最後の時を自宅で迎えたいという高齢者が8割くらいいるにも関わらず、ご自宅での看取り体制が整えられていないため、ほとんどの方が病院で亡くなっているのが現状です。そこで、世田谷区医師会では、できるだけご自宅で看取れる仕組みを作っていこうということで、医師会の在宅医療部が中心となり、眼科や耳鼻科など、お年寄りと縁が深い診療科もICTに参加したり、医師会と行政がリードして、地域の中で高齢者が最後まで幸せに暮らせる仕組みづくりを行ったりしています。

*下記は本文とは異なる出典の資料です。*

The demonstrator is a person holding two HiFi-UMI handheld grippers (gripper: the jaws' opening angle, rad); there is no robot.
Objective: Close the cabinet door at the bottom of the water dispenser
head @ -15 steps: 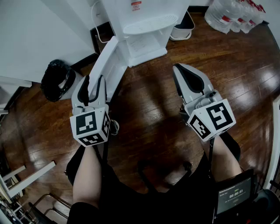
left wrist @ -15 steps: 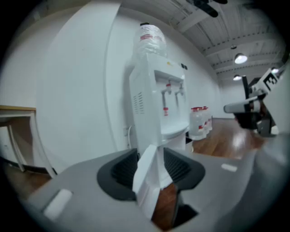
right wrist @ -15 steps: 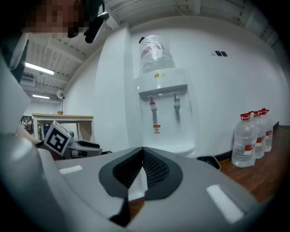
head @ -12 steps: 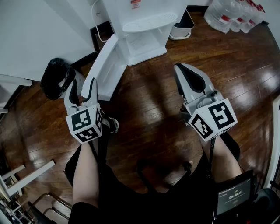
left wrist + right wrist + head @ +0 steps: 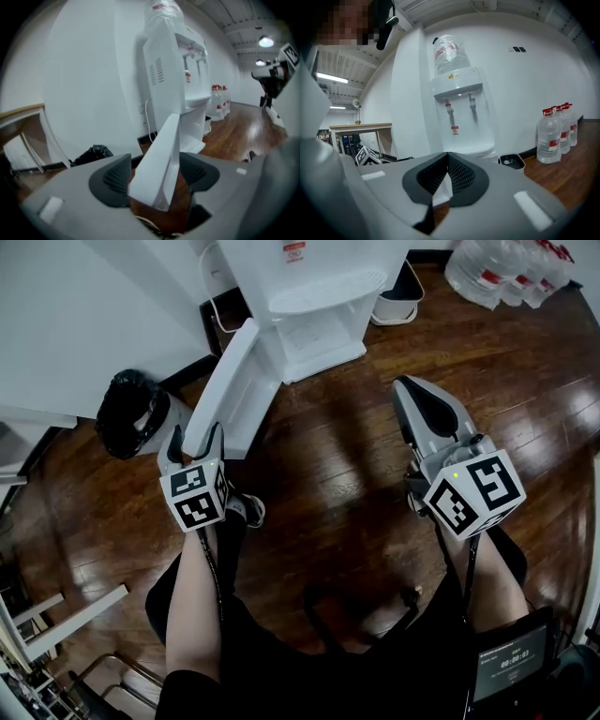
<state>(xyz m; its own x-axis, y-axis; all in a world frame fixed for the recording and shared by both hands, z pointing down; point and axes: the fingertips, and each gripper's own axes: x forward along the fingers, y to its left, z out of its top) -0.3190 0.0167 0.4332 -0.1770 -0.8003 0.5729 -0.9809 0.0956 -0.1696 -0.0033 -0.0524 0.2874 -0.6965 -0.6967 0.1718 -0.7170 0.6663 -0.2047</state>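
Dark wooden floor [image 5: 328, 456] under water dispenser [image 5: 319, 306], black bin bag [image 5: 127, 413], small bin [image 5: 398, 298], water bottles [image 5: 506, 268].

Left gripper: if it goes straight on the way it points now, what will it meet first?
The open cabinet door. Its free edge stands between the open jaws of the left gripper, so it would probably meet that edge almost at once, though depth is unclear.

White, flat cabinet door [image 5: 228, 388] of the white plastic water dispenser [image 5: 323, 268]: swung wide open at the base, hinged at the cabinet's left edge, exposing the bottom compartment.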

―在宅患者さんの具合が悪くなった時に先生が不在の場合は?

機能強化型在宅療養支援診療所といって、在宅療養支援診療所や在宅療養支援病院が集まって横のつながりを持ち、患者さんを紹介しあったり、お互いをフォローしあったりする仕組みを持っています。当院もそこの一員で24時間365日相談できるようになっています。また、訪問診療の患者さんをいつでも受け入れる回復期病床を持つ病院が世田谷区には3つあり、当院では全ての病院と連携しています。回復後は自宅に戻って療養を続けるという体制ができているので、訪問診療を受けられている患者さんやご家族にとっては心強いと思います。将来的には、このシステムを小児にも広げる予定で、高齢者に行ってきた医療や介護のノウハウを、難病に苦しむ子どもたちにも広げていきたいと思っています。

―患者さんの紹介はどのように入ってくるのですか?

一般的には、ケアマネージャーさんや訪問看護師、あとは医療機関から紹介されるのですが、当院の場合は、患者さんやそのご家族から直接相談されることも多いですね。多くの場合、患者さんは若い頃から決まったクリニックに通っていたけれど、在宅になったら急に知らない先生が担当になったという話をよく聞きます。こうなると、患者さんとかかりつけ医との関係が途切れてしまいます。僕は医師会の人間としてきちんと横のつながりも持ちたいので、必ずかかりつけの先生と連携を取りながら診療を進めていくように心がけています。

―訪問診療は総合力が医師に求められますね。

まさにそうです。幅広い知識がないと訪問診療はできないと思います。例えば、僕は循環器内科出身ですが、内科系だけしかできないのでは訪問診療は成り立ちません。ですから皮膚科や簡単な眼科の診療も行いますし、ある程度自分で診断をつけ、専門の診療科に紹介するか否かの判断ができないと、訪問診療は難しいと思います。患者さんの中には、治療よりも今あるこの苦しみだけを取って欲しいという方もいらっしゃいますし、ときには薬を最小限にしたり、介護や訪問マッサージといった別の領域の人たちと連携したりして患者さんを支えていく必要があります。医療の技術や知識以上に、人とのコミュニケーション能力や折衝能力が、訪問診療には必要ですね。